### [Task details]
Exactly the lines from the start of the data below through the line containing "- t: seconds" must be returned, and no others.
***** Collected material *****
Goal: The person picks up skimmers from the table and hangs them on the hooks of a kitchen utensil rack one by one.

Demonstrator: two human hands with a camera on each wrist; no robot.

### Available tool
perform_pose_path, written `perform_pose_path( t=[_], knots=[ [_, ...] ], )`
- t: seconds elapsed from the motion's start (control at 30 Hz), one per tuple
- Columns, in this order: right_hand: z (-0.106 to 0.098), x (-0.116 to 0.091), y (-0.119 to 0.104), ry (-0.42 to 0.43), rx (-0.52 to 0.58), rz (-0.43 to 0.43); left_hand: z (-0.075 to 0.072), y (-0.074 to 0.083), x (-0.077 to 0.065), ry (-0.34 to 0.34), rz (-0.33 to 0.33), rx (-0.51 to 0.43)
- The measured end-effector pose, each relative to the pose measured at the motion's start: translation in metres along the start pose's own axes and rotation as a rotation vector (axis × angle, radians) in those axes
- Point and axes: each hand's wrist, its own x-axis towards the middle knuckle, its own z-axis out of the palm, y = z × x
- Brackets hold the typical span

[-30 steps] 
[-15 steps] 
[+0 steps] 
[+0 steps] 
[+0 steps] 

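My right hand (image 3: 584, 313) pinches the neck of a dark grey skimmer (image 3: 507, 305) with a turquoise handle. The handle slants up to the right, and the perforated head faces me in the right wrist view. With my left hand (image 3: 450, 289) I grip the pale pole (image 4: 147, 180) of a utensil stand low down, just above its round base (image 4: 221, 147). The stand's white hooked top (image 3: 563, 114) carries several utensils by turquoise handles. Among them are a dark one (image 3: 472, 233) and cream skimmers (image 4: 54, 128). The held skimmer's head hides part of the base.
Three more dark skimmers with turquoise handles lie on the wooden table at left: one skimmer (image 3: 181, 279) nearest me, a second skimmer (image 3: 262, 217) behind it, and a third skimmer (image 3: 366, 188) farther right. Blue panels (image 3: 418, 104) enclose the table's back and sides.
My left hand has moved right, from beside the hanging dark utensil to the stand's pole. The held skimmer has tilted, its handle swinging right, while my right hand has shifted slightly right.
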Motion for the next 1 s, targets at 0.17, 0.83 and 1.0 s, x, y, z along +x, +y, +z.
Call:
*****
### [Output below]
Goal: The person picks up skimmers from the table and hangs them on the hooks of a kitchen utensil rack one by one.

Demonstrator: two human hands with a camera on each wrist; no robot.

### Available tool
perform_pose_path, written `perform_pose_path( t=[_], knots=[ [_, ...] ], )`
- t: seconds elapsed from the motion's start (control at 30 Hz), one per tuple

No additional output will be generated.